At the table to my left a man is regaling his two companions with the stories of how he has blown out both of his knees — one of them twice — playing hockey. Meanwhile Loewen is describing in an essay how she realized she still had mustard-colored baby shit caked on her wedding ring.

A couple comes in and takes the table directly in front and to the right of me. A younger man pushing an older woman in a wheelchair. She stands up from the wheelchair and sidles around the table, bumping one of the vacant chairs at my table hard enough with her ass so as to make the water in my glass slosh over the lip. I can hear the woman breathing heavily as she drops onto her chair. From the corner of my eye I sense her face turned in my direction, but when I glance up I see she is merely staring at the TV screen above me.

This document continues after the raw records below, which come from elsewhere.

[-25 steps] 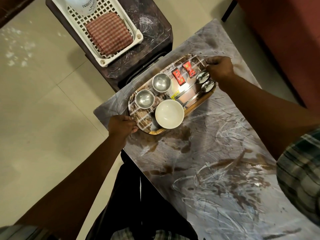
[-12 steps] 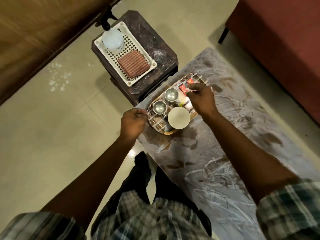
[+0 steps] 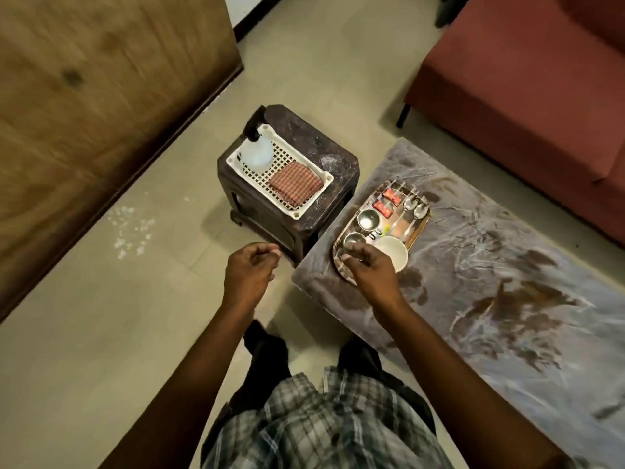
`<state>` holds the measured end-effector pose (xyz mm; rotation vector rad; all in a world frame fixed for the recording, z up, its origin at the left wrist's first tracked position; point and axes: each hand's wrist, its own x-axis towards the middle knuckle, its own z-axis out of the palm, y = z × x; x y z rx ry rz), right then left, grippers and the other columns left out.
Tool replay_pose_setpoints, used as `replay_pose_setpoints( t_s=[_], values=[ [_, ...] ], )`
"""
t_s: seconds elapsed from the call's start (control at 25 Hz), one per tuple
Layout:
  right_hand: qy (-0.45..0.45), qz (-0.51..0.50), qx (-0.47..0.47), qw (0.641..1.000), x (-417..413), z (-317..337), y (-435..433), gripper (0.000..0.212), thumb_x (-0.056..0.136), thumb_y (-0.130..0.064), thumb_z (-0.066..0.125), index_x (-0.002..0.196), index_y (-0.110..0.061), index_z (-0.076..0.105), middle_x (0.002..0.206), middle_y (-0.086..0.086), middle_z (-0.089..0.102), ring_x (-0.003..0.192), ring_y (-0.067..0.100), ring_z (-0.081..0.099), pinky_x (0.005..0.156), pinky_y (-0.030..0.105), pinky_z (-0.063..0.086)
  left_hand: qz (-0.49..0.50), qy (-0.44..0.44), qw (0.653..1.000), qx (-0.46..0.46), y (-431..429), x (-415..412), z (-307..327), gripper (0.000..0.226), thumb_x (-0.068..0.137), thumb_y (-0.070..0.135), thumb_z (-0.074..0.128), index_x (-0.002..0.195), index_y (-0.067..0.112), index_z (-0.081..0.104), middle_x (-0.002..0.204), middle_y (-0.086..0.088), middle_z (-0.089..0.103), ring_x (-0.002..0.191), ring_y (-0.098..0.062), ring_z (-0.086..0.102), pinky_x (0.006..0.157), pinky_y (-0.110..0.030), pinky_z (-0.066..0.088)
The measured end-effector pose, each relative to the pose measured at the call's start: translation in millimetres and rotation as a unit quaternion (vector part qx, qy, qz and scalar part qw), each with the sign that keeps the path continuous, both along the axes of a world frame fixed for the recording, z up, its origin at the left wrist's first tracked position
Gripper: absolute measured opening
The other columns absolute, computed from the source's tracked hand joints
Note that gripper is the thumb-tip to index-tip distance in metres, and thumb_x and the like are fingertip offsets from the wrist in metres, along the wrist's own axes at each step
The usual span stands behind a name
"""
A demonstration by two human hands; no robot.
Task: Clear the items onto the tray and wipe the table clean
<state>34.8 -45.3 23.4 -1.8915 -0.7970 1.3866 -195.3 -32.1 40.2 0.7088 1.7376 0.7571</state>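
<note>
Head view shows me both hands have left the tray point(image 3: 424, 221): left hand point(image 3: 248, 274) and right hand point(image 3: 370, 270) hang loosely curled, empty, so wiping the tabletop point(image 3: 490, 265) comes next.

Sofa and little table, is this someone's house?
Probably yes, a living room at home. There is a red sofa beside a low table, a tiled floor, and a tray with cups and spoons on the table, like after tea.

Tray point(image 3: 421, 227) on table point(image 3: 490, 299), right of stool point(image 3: 338, 184).
</note>
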Motion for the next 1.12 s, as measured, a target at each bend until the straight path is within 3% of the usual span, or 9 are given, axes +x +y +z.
replay_pose_setpoints(
  t_s=[0.08, 0.2, 0.28, 0.4, 0.52, 0.64, 0.84, 0.96, 1.12],
  values=[
    [0.008, -0.027, -0.013, 1.000, -31.6, 4.1, 5.7, 0.024, 0.102, -0.010, 0.070, 0.126, -0.012, 0.075, 0.120, 0.007, 0.078, 0.110, 0.027, 0.074, 0.102, 0.048, 0.061, -0.012, 0.002, 1.000, 0.006, 13.8, -37.1, 5.1, 0.015, 0.097, 0.016, 0.074, 0.111, 0.013, 0.078, 0.108, -0.013, 0.081, 0.105, -0.031, 0.076, 0.081, -0.037, 0.062],
    [0.043, -0.061, -0.012, 0.997, -70.3, 7.2, 29.3, 0.026, 0.102, -0.010, 0.070, 0.128, -0.010, 0.073, 0.111, 0.004, 0.076, 0.091, 0.016, 0.070, 0.084, 0.038, 0.059, -0.041, 0.002, 0.999, 0.023, 50.5, -78.5, 11.8, 0.017, 0.097, 0.016, 0.074, 0.113, 0.012, 0.078, 0.110, -0.016, 0.080, 0.104, -0.030, 0.075, 0.079, -0.034, 0.059],
    [0.057, -0.076, -0.017, 0.995, -90.6, 5.7, 50.1, 0.027, 0.101, -0.013, 0.071, 0.129, -0.012, 0.072, 0.116, 0.004, 0.077, 0.098, 0.014, 0.072, 0.079, 0.030, 0.056, -0.062, 0.001, 0.998, 0.033, 82.2, -95.7, 11.5, 0.018, 0.096, 0.016, 0.074, 0.113, 0.011, 0.078, 0.111, -0.019, 0.080, 0.100, -0.028, 0.074, 0.082, -0.039, 0.061],
    [0.080, -0.113, -0.037, 0.990, -110.0, -10.2, 89.0, 0.031, 0.100, -0.016, 0.074, 0.130, -0.014, 0.069, 0.120, 0.007, 0.077, 0.110, 0.023, 0.075, 0.086, 0.037, 0.062, -0.084, 0.013, 0.996, 0.037, 130.9, -103.5, 0.2, 0.023, 0.095, 0.013, 0.075, 0.117, 0.009, 0.076, 0.114, -0.023, 0.078, 0.096, -0.023, 0.071, 0.095, -0.050, 0.061],
    [0.098, -0.149, -0.070, 0.982, -123.2, -32.8, 135.7, 0.036, 0.099, -0.018, 0.076, 0.133, -0.014, 0.066, 0.110, 0.006, 0.078, 0.096, 0.027, 0.074, 0.088, 0.043, 0.063, -0.096, 0.002, 0.995, 0.028, 178.8, -100.2, -18.7, 0.031, 0.094, 0.007, 0.076, 0.124, 0.005, 0.070, 0.113, -0.021, 0.077, 0.098, -0.025, 0.070, 0.106, -0.055, 0.057],
    [0.077, -0.166, -0.115, 0.976, -130.7, -62.8, 181.9, 0.041, 0.099, -0.019, 0.074, 0.137, -0.011, 0.062, 0.108, 0.005, 0.076, 0.077, 0.018, 0.062, 0.065, 0.032, 0.051, -0.100, 0.003, 0.995, 0.008, 224.2, -98.3, -44.5, 0.040, 0.091, 0.001, 0.077, 0.128, 0.006, 0.063, 0.107, -0.021, 0.074, 0.093, -0.029, 0.068, 0.106, -0.059, 0.056],
    [-0.001, -0.177, -0.180, 0.968, -128.1, -106.7, 232.2, 0.041, 0.096, -0.016, 0.075, 0.133, -0.005, 0.063, 0.107, 0.011, 0.071, 0.076, 0.019, 0.066, 0.054, 0.028, 0.047, -0.214, 0.183, 0.959, 0.039, 283.6, -115.1, -88.3, 0.071, 0.079, 0.013, 0.089, 0.142, 0.010, 0.056, 0.123, -0.015, 0.064, 0.114, -0.029, 0.066, 0.106, -0.047, 0.055],
    [-0.046, -0.183, -0.231, 0.954, -129.8, -126.0, 249.4, 0.047, 0.093, -0.019, 0.076, 0.136, -0.008, 0.062, 0.119, 0.009, 0.074, 0.097, 0.027, 0.075, 0.078, 0.041, 0.066, -0.351, 0.225, 0.902, 0.110, 320.4, -121.3, -109.2, 0.095, 0.074, 0.026, 0.095, 0.154, 0.014, 0.045, 0.143, -0.015, 0.050, 0.134, -0.031, 0.052, 0.109, -0.040, 0.051],
    [-0.078, -0.215, -0.283, 0.932, -145.0, -141.7, 269.5, 0.069, 0.085, -0.022, 0.080, 0.146, -0.007, 0.051, 0.138, 0.012, 0.069, 0.121, 0.032, 0.071, 0.102, 0.047, 0.062, -0.464, 0.195, 0.853, 0.134, 363.6, -106.3, -130.6, 0.110, 0.075, 0.047, 0.093, 0.163, 0.018, 0.033, 0.157, -0.012, 0.043, 0.144, -0.024, 0.042, 0.116, -0.034, 0.043]
  ],
)
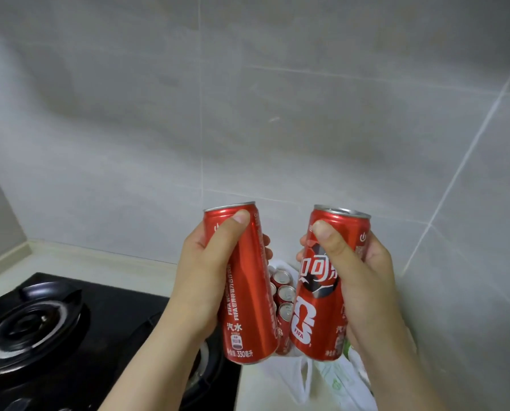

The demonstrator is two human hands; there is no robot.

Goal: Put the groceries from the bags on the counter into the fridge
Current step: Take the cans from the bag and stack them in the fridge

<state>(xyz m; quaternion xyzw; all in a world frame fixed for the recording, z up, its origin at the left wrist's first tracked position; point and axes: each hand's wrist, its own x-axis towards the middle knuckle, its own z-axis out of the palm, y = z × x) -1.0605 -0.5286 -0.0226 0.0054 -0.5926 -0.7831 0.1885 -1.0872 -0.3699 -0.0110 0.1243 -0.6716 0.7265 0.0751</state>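
Above the white bag (302, 378) on the counter (105, 262), my left hand (200, 280) wraps thumb and fingers round one red can (248, 292) and my right hand (363, 280) wraps round a second can (322, 292). I hold both upright and apart, probably so they do not knock together on the carry. Directly below them, the remaining cans (286, 292) stand in the bag's open mouth, apparently left for later trips; the fridge is not in the head view.

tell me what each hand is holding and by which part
The left hand grips the left red can round its side, thumb near the top rim. The right hand grips the right red can the same way.
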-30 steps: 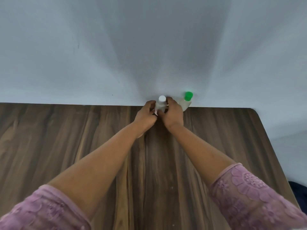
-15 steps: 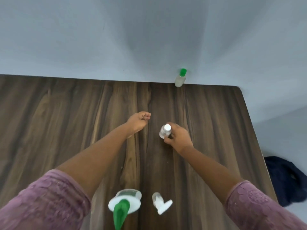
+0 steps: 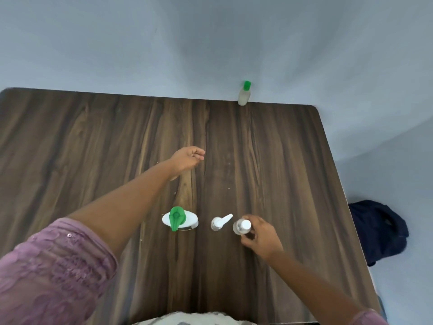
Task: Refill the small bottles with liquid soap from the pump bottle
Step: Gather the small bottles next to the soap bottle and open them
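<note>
Left hand (image 3: 187,160) reached forward, arm extended, fingers loosely curled, empty. Right hand (image 3: 261,235) gripped the small bottle (image 3: 242,225).

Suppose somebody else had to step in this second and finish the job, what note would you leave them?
Left hand: loosely curled above the table, holding nothing.
Right hand: grips the white-capped small bottle, which is upright on the table.
Pump bottle stands to its left, with a nozzle-topped small bottle between them. A green-capped small bottle stands at the far edge by the wall.
Done: two small bottles sit beside the pump.
Left: uncap, pump soap in and recap each. All tops look on; fill levels cannot be judged.
</note>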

The young man gets up and walks away. The woman pulls her foot up and across her leg, removes her shoe, then her sock, and proceeds to scratch and rub her foot. I try not to look, but it’s hard not to considering it is maybe four feet, if that, from me.

“That must be a good book,” the woman says. “Do you like to read?”

I look up. This time she is looking directly at me. “Yes,” I say. “I do.”

“You’re like me then,” she says.

“What do you like to read?” I ask.

“Mysteries mostly.”

“Yeah? Who is your favorite mystery writer?”

“Oh, I don’t care much for the writers,” she says. “I just like the mysteries.”

The young man returns, excited to report there are two pool tables on the other side of the restaurant. The woman puts her sock back on, then her shoe. Their food arrives. She takes a little kit out and measures her blood sugar with some electronic device.

Author: Chris

Chris La Tray is a writer, a walker, and a photographer. He lives and travels from Missoula, MT.

8 thoughts on “A Lunch in the Life Of”

  1. Oh, I love this post. Each step better than the next. But assuming you were able to eat after footpocalypse, how was the burger?!

  2. Love this post, Chris… can really see all the action unfold in front of me. (I’m in a restaurant myself right now, writing, and luckily no one is rubbing their foot…) I especially love the woman looking at you after the accident, haha, too funny, too real.

  3. Be willing to bet she was type 2 diabetes, walking difficult due to circulation, etc.

    Were I her, I’d answer your question James Crumley, instantly. A missoula resident for years, as you well know. Every meet him?

    1. I recall seeing Crumley crossing Higgins Avenue a couple times but never met him. James Lee Burke is another story, though; I see him at the movies quite often, and even spent an hour with him waiting for tires at Les Schwab.

  4. I think that lady’s answer is on the money. More often than not, I give that answer for most genres, although these days, I’m getting hooked on Walter Mosley’s fiction.